Overfitting is when the model gets trained too heavily in post-training. Sometimes you’ll see a model come out that scores really well on leaderboards, but it’s not actually that good to use, because it was over-optimized in post-training for whatever those benchmarks were measuring.
All of which is to say: every time you sit down and talk to a model (or build on a model), you have to remember that most of the models we use right now are base models underneath.
Why prompt “jailbreaks” work
This is also why clever prompt engineers are able to “break” models and get them to do things outside of their post-training.
That training came later. And sometimes you can get the model to assume it can ignore that layer, and you can speak to the model below. It’s kind of like a form of hypnosis.
It’s fun to do, but it’s also frustrating for AI labs, because the risk is you have a model you think isn’t going to do a thing—but it does know, in that base layer, how to do that thing.
Maybe it has information about nuclear materials. Maybe somewhere across the internet it encountered data about creating some sort of bioweapon. You don’t want it to provide that, so you do extensive post-training to prevent it.
A lot of the prompts people use to “break” models are basically trying to break through the post-training and get to the base model underneath.
Some people are against that.

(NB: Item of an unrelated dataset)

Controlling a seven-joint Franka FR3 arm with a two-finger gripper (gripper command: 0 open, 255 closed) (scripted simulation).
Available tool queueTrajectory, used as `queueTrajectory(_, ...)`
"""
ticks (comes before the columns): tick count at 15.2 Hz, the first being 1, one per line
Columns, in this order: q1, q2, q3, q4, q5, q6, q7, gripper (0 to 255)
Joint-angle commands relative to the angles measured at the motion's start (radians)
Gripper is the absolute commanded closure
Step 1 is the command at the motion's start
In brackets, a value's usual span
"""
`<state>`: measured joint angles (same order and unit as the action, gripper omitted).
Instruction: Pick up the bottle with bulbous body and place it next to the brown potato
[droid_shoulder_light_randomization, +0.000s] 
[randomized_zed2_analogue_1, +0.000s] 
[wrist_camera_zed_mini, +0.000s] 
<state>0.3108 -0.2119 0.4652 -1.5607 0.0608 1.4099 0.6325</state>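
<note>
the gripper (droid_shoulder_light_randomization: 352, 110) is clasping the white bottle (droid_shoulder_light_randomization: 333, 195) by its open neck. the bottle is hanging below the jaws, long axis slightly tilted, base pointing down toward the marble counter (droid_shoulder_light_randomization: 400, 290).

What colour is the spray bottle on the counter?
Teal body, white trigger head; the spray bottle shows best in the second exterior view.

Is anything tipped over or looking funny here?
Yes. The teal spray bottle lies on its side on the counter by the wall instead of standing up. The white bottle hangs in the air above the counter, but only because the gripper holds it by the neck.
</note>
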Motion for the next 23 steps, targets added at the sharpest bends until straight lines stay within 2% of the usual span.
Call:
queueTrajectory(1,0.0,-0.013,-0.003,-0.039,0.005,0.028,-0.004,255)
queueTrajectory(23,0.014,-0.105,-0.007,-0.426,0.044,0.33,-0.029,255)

Some people think you should be able to use models for what you want. But remember: the frontier labs are large corporations. They can find themselves having to answer in front of Congress, and they face a lot more scrutiny than smaller labs. It’s a very different question for them.
What I miss about the old days
I miss being able to explore base models.
The early instruct models were very useful for the average person, but very frustrating to me, because I could get base models to do many more things.
And there were some weird effects that showed up as models got bigger and “better.”
For example: GPT-4 was a much bigger, much more capable model than GPT-3.5, but GPT-4 wasn’t as good at chess as GPT-3.5.
In theory, GPT-4 should have been really good at chess—and probably was at the base model level. Something happened in post-training.
You’ll hear people talk about this when a model regresses. They’ll say, “Hey, this should be better at that.” And often it’s because something in post-training went amiss. It’s not that the model isn’t smart enough. It’s that the finishing school—whatever you want to call it—made it not as good.